Action item —
Write out only the opening lines of the entries, through the line with "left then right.".

Data extracted from a collection

####

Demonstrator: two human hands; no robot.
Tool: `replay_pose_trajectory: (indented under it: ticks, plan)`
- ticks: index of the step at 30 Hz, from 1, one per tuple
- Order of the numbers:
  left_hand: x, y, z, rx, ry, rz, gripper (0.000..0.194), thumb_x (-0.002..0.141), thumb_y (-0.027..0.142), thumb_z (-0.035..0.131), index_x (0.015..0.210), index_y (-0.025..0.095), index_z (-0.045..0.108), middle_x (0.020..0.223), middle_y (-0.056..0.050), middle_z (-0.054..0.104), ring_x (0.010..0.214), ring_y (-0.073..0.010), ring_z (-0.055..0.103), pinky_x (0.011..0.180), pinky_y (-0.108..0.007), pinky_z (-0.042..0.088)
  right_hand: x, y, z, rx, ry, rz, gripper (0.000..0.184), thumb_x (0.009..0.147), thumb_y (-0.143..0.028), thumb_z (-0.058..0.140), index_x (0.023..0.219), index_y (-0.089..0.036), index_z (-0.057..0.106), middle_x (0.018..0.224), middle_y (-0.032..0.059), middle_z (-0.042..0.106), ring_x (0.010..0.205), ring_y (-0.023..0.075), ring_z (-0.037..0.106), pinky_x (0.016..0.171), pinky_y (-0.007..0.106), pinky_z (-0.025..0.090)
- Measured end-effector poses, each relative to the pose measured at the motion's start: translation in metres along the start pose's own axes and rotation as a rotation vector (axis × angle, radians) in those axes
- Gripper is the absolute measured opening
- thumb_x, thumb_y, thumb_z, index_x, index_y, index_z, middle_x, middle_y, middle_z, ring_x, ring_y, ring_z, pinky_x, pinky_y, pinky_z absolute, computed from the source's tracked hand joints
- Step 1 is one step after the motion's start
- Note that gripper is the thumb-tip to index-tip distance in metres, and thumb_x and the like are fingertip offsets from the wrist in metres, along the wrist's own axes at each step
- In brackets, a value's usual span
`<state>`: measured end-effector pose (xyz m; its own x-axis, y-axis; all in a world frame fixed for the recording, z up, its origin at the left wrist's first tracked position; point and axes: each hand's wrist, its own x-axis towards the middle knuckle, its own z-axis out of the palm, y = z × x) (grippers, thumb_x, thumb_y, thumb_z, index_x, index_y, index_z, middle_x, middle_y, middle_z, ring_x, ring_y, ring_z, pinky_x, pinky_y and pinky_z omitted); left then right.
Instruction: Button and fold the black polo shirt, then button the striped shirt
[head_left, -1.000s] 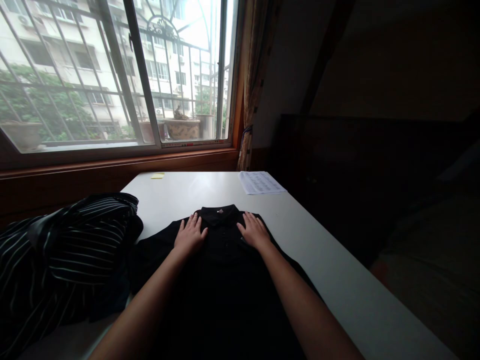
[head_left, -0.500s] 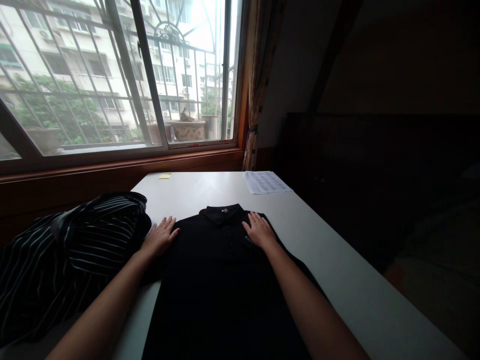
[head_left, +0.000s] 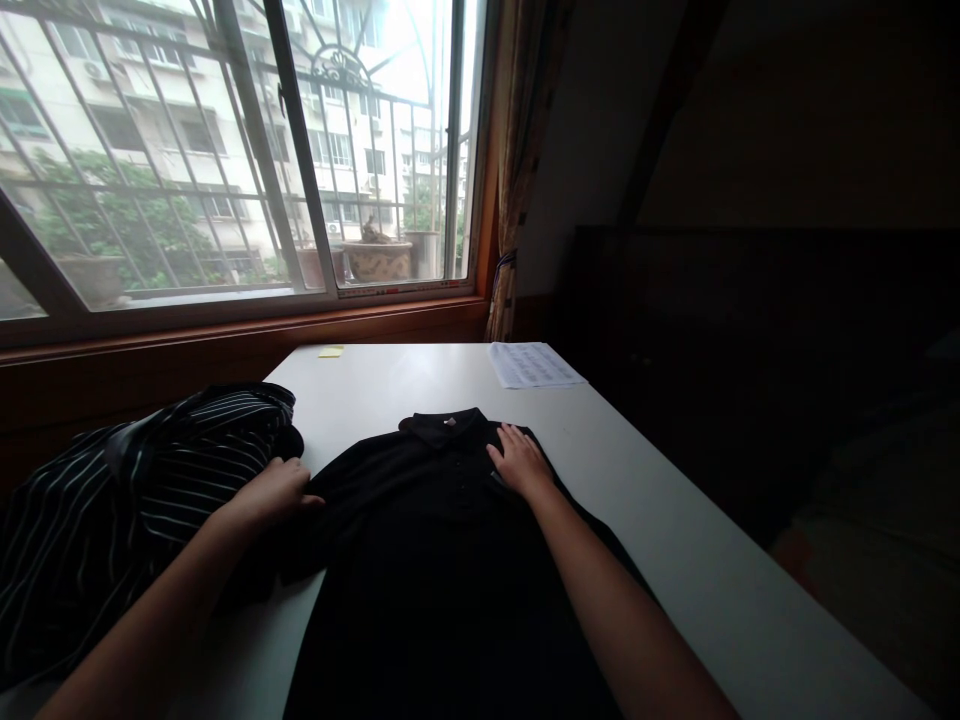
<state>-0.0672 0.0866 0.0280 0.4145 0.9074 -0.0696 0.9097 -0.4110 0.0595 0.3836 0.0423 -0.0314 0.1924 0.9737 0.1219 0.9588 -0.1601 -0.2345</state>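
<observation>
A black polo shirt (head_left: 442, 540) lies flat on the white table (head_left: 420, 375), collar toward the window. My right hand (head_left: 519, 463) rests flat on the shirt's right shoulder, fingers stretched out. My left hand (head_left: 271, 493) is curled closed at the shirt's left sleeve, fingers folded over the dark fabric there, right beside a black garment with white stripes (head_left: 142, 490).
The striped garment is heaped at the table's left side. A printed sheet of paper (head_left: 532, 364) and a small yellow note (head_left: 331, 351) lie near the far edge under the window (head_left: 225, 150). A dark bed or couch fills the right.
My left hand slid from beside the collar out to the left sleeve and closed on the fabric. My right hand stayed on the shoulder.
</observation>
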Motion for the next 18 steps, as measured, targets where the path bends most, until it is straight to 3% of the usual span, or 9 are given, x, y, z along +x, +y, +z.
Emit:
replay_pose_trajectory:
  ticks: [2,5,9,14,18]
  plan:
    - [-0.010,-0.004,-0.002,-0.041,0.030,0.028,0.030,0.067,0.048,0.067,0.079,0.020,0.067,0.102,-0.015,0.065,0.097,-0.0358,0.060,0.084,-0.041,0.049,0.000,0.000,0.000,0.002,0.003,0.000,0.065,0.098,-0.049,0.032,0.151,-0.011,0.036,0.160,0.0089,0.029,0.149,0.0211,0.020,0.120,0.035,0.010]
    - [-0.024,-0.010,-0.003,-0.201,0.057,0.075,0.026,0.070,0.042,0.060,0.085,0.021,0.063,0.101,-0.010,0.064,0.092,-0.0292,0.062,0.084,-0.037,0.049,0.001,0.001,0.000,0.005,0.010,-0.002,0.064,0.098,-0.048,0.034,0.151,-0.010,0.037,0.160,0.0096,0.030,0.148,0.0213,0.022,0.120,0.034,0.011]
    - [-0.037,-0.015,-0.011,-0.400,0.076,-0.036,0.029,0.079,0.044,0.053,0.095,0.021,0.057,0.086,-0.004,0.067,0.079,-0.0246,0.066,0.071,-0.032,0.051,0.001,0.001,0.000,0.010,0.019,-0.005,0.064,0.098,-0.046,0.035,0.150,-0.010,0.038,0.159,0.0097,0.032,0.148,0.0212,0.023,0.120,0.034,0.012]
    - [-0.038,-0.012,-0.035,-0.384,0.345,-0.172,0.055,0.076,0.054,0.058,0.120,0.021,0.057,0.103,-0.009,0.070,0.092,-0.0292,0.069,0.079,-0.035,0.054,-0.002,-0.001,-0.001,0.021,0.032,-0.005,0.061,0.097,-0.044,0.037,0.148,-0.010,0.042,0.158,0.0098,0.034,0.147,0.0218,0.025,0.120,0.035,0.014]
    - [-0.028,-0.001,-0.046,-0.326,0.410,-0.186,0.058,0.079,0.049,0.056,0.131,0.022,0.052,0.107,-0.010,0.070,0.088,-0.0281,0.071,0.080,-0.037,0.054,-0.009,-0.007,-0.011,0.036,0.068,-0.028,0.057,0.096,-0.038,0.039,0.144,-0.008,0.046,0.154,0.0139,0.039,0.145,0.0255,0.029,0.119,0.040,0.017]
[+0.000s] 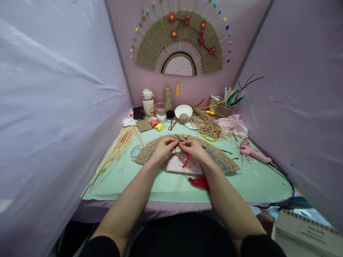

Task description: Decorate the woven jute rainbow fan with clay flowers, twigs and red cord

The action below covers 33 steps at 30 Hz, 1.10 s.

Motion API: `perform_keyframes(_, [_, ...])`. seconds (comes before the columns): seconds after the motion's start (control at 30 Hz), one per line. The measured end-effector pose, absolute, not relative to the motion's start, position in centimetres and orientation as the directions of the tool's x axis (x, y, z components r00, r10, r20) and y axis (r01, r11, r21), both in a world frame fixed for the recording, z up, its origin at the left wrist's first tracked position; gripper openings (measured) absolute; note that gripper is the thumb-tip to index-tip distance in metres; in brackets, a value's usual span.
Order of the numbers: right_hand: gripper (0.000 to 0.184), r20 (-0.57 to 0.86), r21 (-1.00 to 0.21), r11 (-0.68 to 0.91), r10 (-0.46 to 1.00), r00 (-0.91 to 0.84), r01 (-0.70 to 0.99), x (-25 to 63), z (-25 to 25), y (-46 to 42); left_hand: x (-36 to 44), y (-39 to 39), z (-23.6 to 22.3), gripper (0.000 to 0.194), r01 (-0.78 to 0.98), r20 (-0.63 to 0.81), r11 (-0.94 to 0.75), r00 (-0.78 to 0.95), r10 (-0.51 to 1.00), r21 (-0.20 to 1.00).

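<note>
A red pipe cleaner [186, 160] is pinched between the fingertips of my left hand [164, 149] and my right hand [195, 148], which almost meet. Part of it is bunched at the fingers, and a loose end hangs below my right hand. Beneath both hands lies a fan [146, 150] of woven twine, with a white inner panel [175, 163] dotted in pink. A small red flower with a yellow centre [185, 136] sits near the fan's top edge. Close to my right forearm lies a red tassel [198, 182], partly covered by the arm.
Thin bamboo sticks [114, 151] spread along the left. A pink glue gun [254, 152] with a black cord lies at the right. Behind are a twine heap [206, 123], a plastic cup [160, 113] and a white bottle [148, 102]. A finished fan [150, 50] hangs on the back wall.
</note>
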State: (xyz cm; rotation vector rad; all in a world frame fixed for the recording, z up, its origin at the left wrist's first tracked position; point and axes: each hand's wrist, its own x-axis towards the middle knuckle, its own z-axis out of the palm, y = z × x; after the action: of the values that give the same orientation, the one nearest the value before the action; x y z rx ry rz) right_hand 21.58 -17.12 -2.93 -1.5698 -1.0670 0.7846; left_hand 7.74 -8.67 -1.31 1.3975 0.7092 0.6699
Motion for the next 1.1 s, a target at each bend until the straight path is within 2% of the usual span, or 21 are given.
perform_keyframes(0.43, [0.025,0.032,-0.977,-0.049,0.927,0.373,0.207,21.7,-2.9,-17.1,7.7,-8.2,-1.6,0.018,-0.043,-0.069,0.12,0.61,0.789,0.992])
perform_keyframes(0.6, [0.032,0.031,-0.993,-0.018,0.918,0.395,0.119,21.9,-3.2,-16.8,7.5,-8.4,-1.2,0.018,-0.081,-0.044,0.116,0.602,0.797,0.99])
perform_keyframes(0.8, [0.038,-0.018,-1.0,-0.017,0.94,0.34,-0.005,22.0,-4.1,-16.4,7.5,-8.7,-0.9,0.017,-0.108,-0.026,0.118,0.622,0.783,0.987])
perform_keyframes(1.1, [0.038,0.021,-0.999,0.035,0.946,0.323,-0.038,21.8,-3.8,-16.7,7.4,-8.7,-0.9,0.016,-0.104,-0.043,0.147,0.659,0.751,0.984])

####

Your response —
Demonstrator: two human hands; no robot.
Tool: `replay_pose_trajectory: (indented under it: ticks, plan)`
- ticks: index of the step at 30 Hz, from 1, one per tuple
- Order of the numbers:
  left_hand: x, y, z, rx, ry, rz, gripper (0.000..0.194), thumb_x (-0.002..0.141), thumb_y (-0.027..0.142), thumb_z (-0.035..0.131), index_x (0.015..0.210), index_y (-0.025..0.095), index_z (-0.045..0.108), middle_x (0.020..0.223), middle_y (-0.056..0.050), middle_z (-0.054..0.104), ring_x (0.010..0.214), ring_y (-0.073..0.010), ring_z (-0.055..0.103), pinky_x (0.011..0.180), pinky_y (-0.108..0.007), pinky_z (-0.042..0.088)
  right_hand: x, y, z, rx, ry, rz, gripper (0.000..0.184), thumb_x (0.009..0.147), thumb_y (-0.143..0.028), thumb_z (-0.058..0.140), index_x (0.023..0.219), index_y (-0.089..0.036), index_z (-0.057..0.106), middle_x (0.018..0.224), middle_y (-0.032..0.059), middle_z (-0.042..0.106), ring_x (0.010..0.205), ring_y (-0.023..0.075), ring_z (-0.037..0.106), pinky_x (0.016..0.171), pinky_y (-0.007..0.106), pinky_z (-0.025..0.090)
- Measured end-effector poses, each relative to the pose measured at the motion's start: translation in metres along the start pose's own axes and rotation as a rotation vector (axis × angle, radians) in those axes
- Gripper is the absolute measured opening
- thumb_x, thumb_y, thumb_z, index_x, index_y, index_z, middle_x, middle_y, middle_z, ring_x, ring_y, ring_z, pinky_x, pinky_y, pinky_z absolute, computed from the source's tracked hand joints
- Step 1 is one step after the motion's start
- Note that gripper is the thumb-tip to index-tip distance in metres, and thumb_x and the like are fingertip offsets from the wrist in metres, along the wrist's own axes at each step
- In brackets, a value's usual span
`<state>`: measured end-effector pose (xyz m; its own x-axis, y-axis; all in a world frame fixed for the recording, z up, its origin at the left wrist's first tracked position; point and axes: each hand's wrist, its own x-axis towards the middle knuckle, its own z-axis out of the palm, y = z × x) (grippers, thumb_x, thumb_y, thumb_z, index_x, index_y, index_z, middle_x, middle_y, middle_z, ring_x, ring_y, ring_z, pinky_x, pinky_y and pinky_z omitted); left then right.

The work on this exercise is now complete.